_What is being asked_. Lines of the records that hold the word "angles" are to be counted; give the number and nothing more.

_Input data_.

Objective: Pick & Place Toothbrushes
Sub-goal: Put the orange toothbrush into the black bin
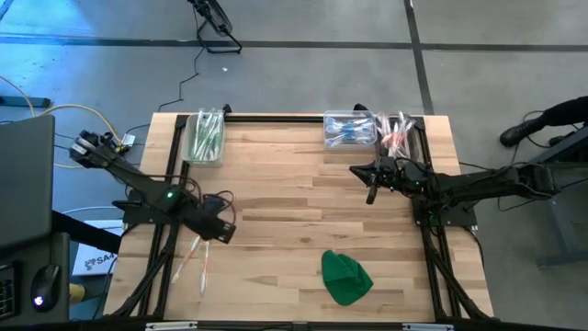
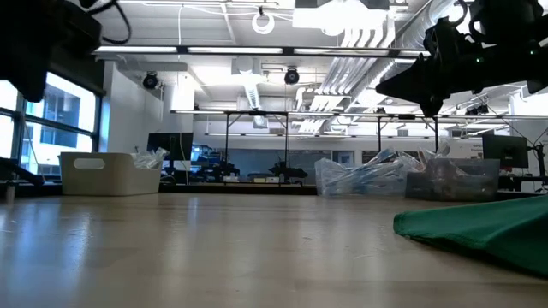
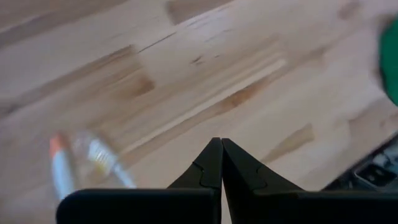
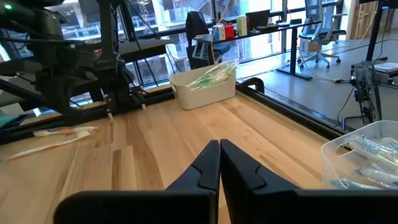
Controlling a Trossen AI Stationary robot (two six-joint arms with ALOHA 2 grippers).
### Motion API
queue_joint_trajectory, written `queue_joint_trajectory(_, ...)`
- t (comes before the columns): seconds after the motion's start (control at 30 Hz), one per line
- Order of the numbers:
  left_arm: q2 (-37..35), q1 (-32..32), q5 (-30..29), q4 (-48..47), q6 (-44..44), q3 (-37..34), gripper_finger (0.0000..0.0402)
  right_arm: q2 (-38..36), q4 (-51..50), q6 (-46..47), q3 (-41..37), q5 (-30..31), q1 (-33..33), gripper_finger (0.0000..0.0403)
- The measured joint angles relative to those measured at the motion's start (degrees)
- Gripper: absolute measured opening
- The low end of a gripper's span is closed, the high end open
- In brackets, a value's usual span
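With both jaws pressed shut and empty, the left gripper [image 1: 224,233] hovered just beside two thin pale orange-tipped toothbrushes [image 1: 195,256] on the table, probably needing to open and descend next.

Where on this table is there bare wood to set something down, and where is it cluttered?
The widest bare stretch is the middle, between the left tool and right tool, running up between the bin of green toothbrushes and the two clear bins. Crowded: the back corners, the loose toothbrushes by the left edge, and the green cloth at the front.
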Motion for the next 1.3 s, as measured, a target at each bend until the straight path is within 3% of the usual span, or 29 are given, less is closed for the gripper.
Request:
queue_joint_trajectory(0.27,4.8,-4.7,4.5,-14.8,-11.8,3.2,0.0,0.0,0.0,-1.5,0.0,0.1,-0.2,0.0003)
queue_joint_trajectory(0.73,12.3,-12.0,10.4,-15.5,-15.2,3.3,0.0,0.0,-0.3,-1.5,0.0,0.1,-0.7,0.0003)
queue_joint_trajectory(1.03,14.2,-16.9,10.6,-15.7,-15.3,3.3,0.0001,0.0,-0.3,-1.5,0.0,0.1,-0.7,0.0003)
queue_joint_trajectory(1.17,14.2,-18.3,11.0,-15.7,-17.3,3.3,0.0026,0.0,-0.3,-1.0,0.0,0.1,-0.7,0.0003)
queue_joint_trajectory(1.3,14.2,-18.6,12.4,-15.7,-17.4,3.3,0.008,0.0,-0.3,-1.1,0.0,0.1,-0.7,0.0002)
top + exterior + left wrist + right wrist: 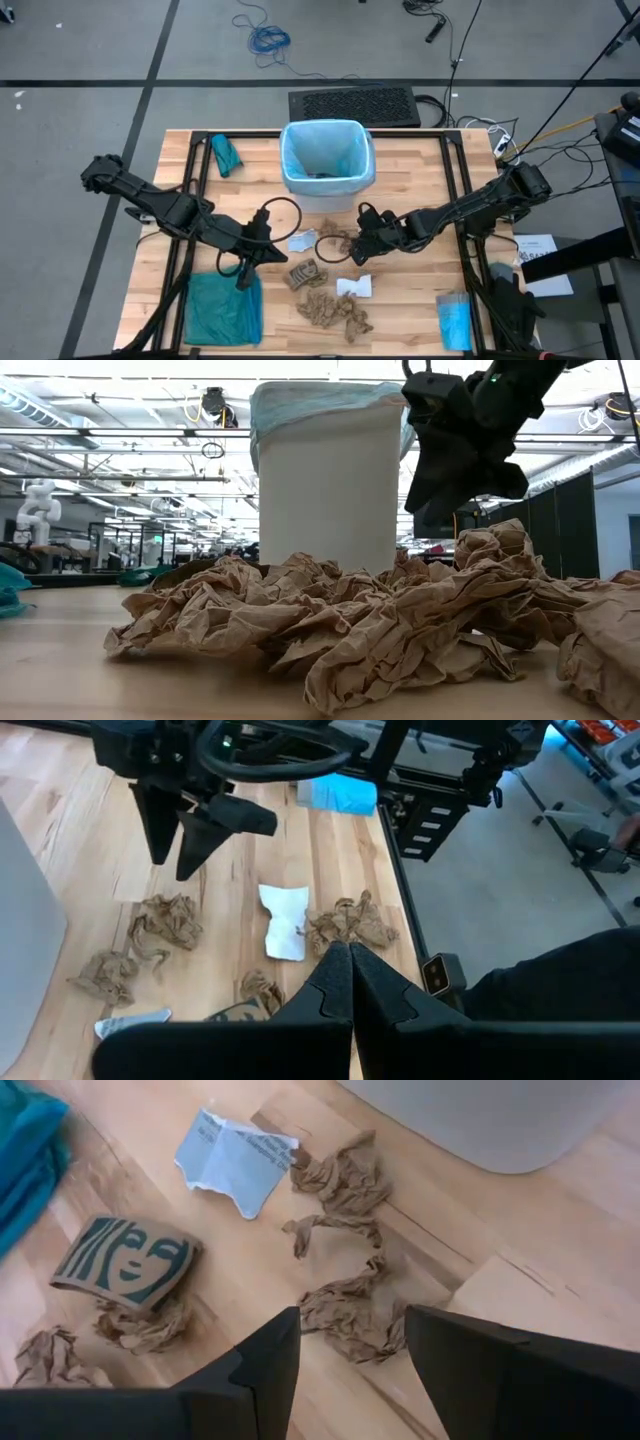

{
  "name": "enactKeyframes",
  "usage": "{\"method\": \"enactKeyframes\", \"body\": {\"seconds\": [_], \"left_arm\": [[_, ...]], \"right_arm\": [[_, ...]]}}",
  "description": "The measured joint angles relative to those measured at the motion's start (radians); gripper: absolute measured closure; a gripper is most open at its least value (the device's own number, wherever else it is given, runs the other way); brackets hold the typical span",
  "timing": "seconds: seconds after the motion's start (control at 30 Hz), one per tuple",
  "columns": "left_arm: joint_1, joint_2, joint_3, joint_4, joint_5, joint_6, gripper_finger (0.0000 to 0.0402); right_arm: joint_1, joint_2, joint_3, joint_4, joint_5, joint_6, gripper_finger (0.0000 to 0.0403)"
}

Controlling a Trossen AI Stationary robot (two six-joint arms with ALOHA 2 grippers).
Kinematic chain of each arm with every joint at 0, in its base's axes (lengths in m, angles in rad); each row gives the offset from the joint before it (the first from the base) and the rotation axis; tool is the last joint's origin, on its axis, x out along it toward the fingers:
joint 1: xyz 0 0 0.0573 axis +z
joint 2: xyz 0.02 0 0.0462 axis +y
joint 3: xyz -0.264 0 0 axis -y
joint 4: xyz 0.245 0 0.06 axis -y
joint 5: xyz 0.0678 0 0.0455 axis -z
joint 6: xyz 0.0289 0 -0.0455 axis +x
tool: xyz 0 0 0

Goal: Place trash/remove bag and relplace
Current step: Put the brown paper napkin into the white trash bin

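Right end effector (345, 1365) hovers, fingers spread, over a crumpled brown paper scrap (345, 1305) on the tabletop (520, 1280): light, soft, springy, best pinched across its bunched middle. Left end effector (348, 982) waits pressed together.

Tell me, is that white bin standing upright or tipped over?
Upright. The white bin stands on the table with its mouth facing up, lined with the pale blue bag; the low view shows its walls vertical.
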Motion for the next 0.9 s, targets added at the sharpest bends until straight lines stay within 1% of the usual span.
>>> {"method": "enactKeyframes", "body": {"seconds": [0.2, 0.3, 0.6, 0.77, 0.9], "left_arm": [[0.0, 0.0, 0.0, 0.0, -0.006, 0.0, 0.0401], [0.0, 0.0, 0.0, 0.0, -0.02, 0.002, 0.0401], [0.0, 0.0, 0.0, -0.001, -0.028, 0.003, 0.0401], [0.0, 0.0, 0.0, -0.001, -0.028, 0.002, 0.0401], [0.0, 0.0, 0.0, -0.001, -0.028, 0.002, 0.0401]], "right_arm": [[0.001, 0.006, 0.0, 0.001, -0.009, -0.011, 0.0229], [0.001, 0.032, 0.0, 0.011, -0.024, -0.029, 0.0229], [0.001, 0.123, 0.0, 0.12, -0.029, -0.036, 0.0229], [0.001, 0.153, 0.0, 0.109, -0.057, -0.024, 0.0229], [0.001, 0.176, 0.0, 0.098, -0.052, 0.001, 0.023]]}}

_Solution to this problem_. 3